The U.S. economy is not doing as well as it should, largely because of self-inflicted fiscal wounds, said the International Monetary Fund (IMF) managing director Christine Lagarde on Tuesday.
"We are seeing a steady increase in private demand, driven by a recovery in the housing sector and in the automobile industry, and easing financial conditions. Because of this, we believe growth will be almost 2 percent this year, and higher still next year," Lagarde said at the Brookings Institution, a Washington-based think tank.
The IMF chief said despite the progress, fiscal adjustment will constitute an enormous 2.5 percent of U.S. gross domestic product (GDP) this year. The "blunt instrument" of sequestration, which imposes deep cuts in many vital programs while leaving untouched the key drivers of long-term spending, should be replaced by "more back- loaded measures."
Lagarde noted the "steady progress" the United States has made in reducing its fiscal deficit by some 7 percentage points of GDP since 2009. "Nevertheless, the longer-term debt profile remains a major concern," she added.
"While fiscal adjustment might be too aggressive in the short term, it is certainly far too timid in the medium term.

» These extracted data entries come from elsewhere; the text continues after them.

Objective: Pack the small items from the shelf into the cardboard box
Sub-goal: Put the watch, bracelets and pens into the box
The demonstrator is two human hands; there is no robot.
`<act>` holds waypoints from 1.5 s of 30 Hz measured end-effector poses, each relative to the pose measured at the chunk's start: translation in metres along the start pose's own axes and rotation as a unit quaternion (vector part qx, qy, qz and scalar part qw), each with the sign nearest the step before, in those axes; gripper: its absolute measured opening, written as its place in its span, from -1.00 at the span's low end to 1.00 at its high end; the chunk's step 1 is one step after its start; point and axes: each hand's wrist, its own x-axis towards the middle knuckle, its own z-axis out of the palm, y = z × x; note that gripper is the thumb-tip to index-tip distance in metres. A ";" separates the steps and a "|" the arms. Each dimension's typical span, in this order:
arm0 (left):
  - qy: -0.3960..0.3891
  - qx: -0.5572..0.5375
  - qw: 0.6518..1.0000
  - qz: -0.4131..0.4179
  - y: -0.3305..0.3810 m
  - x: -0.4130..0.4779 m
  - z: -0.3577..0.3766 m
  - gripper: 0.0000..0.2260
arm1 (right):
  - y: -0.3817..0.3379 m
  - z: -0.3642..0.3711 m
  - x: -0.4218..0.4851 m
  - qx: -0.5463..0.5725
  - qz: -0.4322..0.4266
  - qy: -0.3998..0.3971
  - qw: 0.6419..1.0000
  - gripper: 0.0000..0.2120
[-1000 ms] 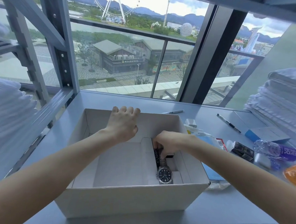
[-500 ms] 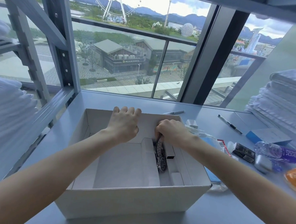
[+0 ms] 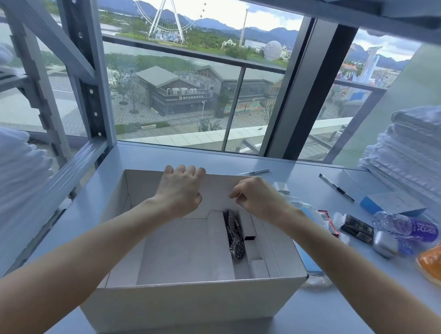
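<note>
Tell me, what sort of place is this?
Probably a storeroom or packing spot high in a building: a grey metal shelving rack stands against a big window, folded white towels are stacked on it near a cardboard box, and rooftops lie below outside, a Ferris wheel beyond.

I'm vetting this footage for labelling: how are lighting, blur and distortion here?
Head view: daylight from the window lights the white cardboard box evenly, without glare; the silver wristwatch inside is legible; wide-angle distortion tilts the grey metal shelf upright; the orange packet at the right edge looks smeared.
</note>
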 end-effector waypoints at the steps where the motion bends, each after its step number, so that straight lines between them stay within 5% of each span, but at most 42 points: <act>1: 0.000 -0.006 1.000 0.000 -0.001 0.000 -0.001 -0.61 | 0.001 -0.004 -0.009 0.014 -0.011 0.023 1.000 -0.80; 9: 0.030 -0.093 0.993 0.065 0.023 0.018 -0.010 -0.64 | 0.063 -0.044 -0.098 0.026 0.001 0.142 0.990 -0.87; 17: -0.017 -0.116 0.987 0.107 0.108 0.055 -0.013 -0.60 | 0.162 -0.042 -0.154 -0.010 0.195 0.041 0.980 -0.86; 29: -0.113 -0.057 0.988 0.089 0.181 0.089 -0.014 -0.77 | 0.261 -0.033 -0.172 -0.017 0.246 -0.067 0.967 -0.75; 33: -0.132 -0.061 0.975 0.170 0.230 0.086 -0.004 -0.73 | 0.278 -0.023 -0.163 -0.005 0.216 -0.080 0.973 -0.71; 38: -0.248 -0.037 0.927 0.279 0.271 0.077 0.012 -0.57 | 0.290 -0.009 -0.156 0.025 0.113 -0.084 0.990 -0.72; 45: -0.418 0.027 0.873 0.248 0.255 0.071 0.021 -0.50 | 0.308 0.016 -0.148 -0.027 -0.100 -0.068 0.992 -0.76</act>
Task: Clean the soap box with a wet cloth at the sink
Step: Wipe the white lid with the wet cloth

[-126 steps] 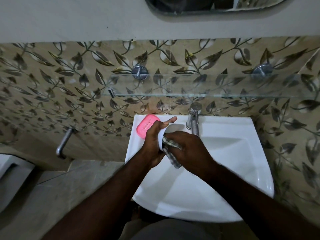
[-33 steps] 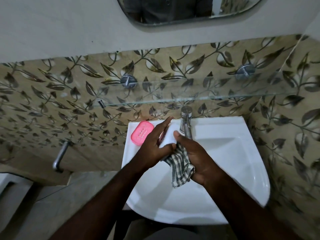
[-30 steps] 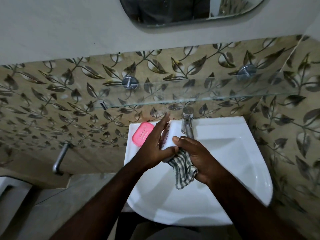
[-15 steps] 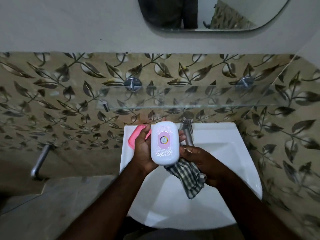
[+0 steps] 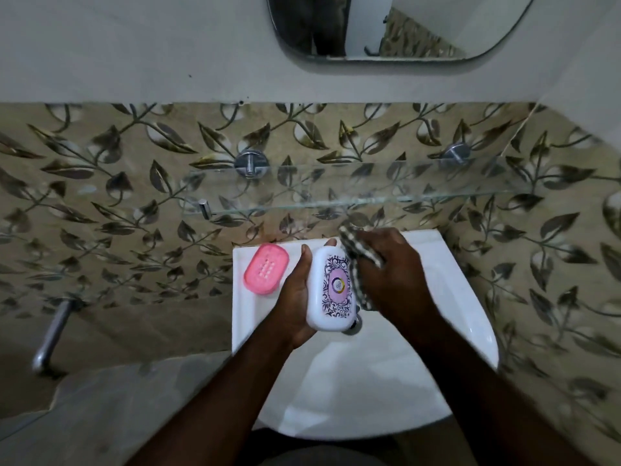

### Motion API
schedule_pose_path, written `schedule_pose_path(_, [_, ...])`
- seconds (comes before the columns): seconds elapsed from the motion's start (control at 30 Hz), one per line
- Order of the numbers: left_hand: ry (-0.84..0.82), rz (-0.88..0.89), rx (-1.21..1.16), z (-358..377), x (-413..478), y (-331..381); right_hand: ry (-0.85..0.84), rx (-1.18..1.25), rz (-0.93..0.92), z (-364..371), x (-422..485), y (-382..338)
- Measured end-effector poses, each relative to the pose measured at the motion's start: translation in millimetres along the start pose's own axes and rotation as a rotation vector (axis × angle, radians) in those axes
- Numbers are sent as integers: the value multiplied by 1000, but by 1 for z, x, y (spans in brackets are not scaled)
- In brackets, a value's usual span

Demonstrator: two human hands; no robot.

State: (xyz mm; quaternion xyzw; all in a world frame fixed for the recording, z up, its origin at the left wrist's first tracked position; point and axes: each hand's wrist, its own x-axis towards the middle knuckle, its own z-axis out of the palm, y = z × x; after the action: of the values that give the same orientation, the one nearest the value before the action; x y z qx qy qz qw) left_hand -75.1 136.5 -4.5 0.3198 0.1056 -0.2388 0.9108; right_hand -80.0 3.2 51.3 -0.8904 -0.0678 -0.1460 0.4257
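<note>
pressing checked cloth (image 5: 361,286) to soap box (image 5: 318,297), purple label (image 5: 337,286) unreadable

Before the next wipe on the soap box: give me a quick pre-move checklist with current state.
1. Left hand grips the soap box: ok, printed lid faces up.
2. Right hand holds the checked cloth: ok, cloth lies against the box's right edge.
3. Box held over the sink: ok.
4. Pink tray out of the way: ok, on the sink's back left corner.
5. Cloth wet: cannot tell.
6. Tap off: cannot tell, hidden behind the right hand.
</note>
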Motion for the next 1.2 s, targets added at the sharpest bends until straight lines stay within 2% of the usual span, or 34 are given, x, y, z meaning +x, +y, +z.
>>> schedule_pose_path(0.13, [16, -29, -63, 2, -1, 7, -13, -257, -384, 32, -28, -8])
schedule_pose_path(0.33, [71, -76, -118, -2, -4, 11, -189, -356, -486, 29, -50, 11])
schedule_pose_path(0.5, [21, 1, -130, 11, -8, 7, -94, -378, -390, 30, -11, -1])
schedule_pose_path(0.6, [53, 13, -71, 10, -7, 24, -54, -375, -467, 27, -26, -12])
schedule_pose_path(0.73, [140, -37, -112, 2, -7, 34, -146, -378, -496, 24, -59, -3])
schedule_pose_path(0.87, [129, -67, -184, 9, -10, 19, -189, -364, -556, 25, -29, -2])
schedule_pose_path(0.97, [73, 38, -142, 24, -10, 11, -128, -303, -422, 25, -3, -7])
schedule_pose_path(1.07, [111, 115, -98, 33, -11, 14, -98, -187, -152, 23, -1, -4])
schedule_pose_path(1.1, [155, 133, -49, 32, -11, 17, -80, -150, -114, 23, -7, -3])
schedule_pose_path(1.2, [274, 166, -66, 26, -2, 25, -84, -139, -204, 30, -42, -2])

At this point in the recovery, it is more important than ever to put in place a credible, medium-term roadmap to bring down the debt - a balanced plan made up of savings in entitlement spending plus additional revenues," Lagarde said.
The U.S. economy grew at an annual rate of 2.4 percent in the first quarter. Economists hold that while the economy showed some resilience in the face of government spending cuts, the fiscal drag may become more evident in the second quarter. The U.S. Federal Reserve officials said they still need more time to figure out whether the economy is healthy enough to weather the fiscal tightening before they make any decision on tapering the monetary stimulus.